Below is a listing; write it out exactly and drop any images from it.
########
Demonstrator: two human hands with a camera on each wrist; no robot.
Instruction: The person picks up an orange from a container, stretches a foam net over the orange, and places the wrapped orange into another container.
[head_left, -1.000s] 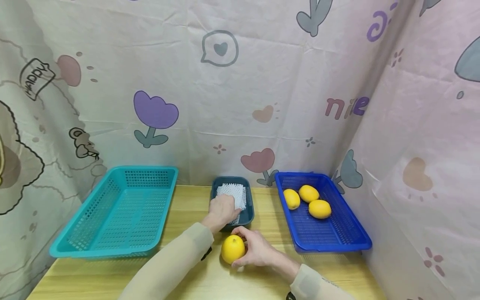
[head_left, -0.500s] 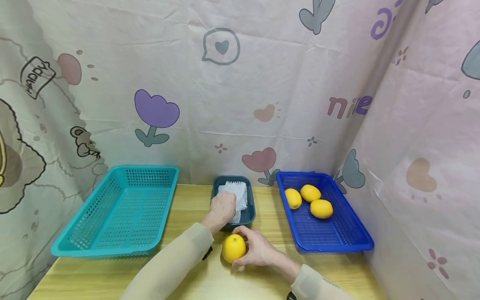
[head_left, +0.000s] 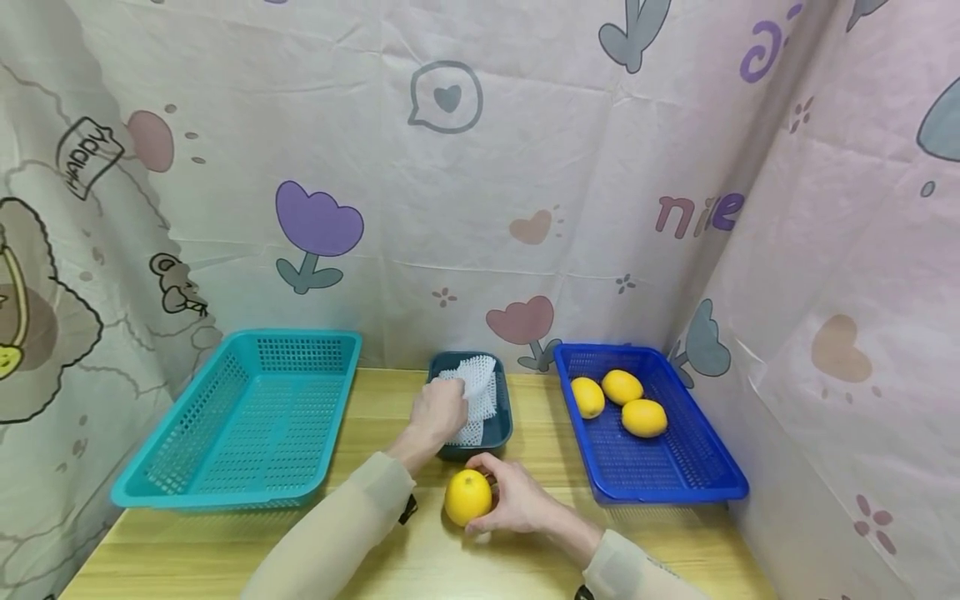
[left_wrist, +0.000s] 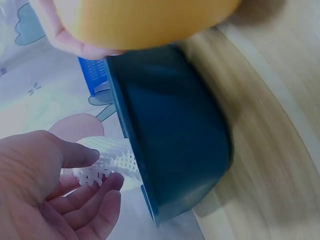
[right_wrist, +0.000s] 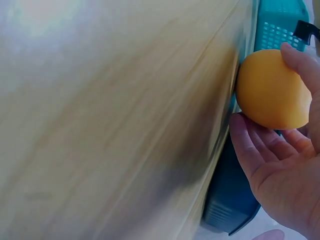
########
## Output for this task
Demonstrator: two human hands with a camera on each wrist; no robot.
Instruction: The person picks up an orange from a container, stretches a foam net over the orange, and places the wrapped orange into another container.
[head_left, -1.000s] 
[head_left, -0.500s] 
[head_left, +0.000s] 
[left_wrist, +0.000s] 
[right_wrist, +0.000s] 

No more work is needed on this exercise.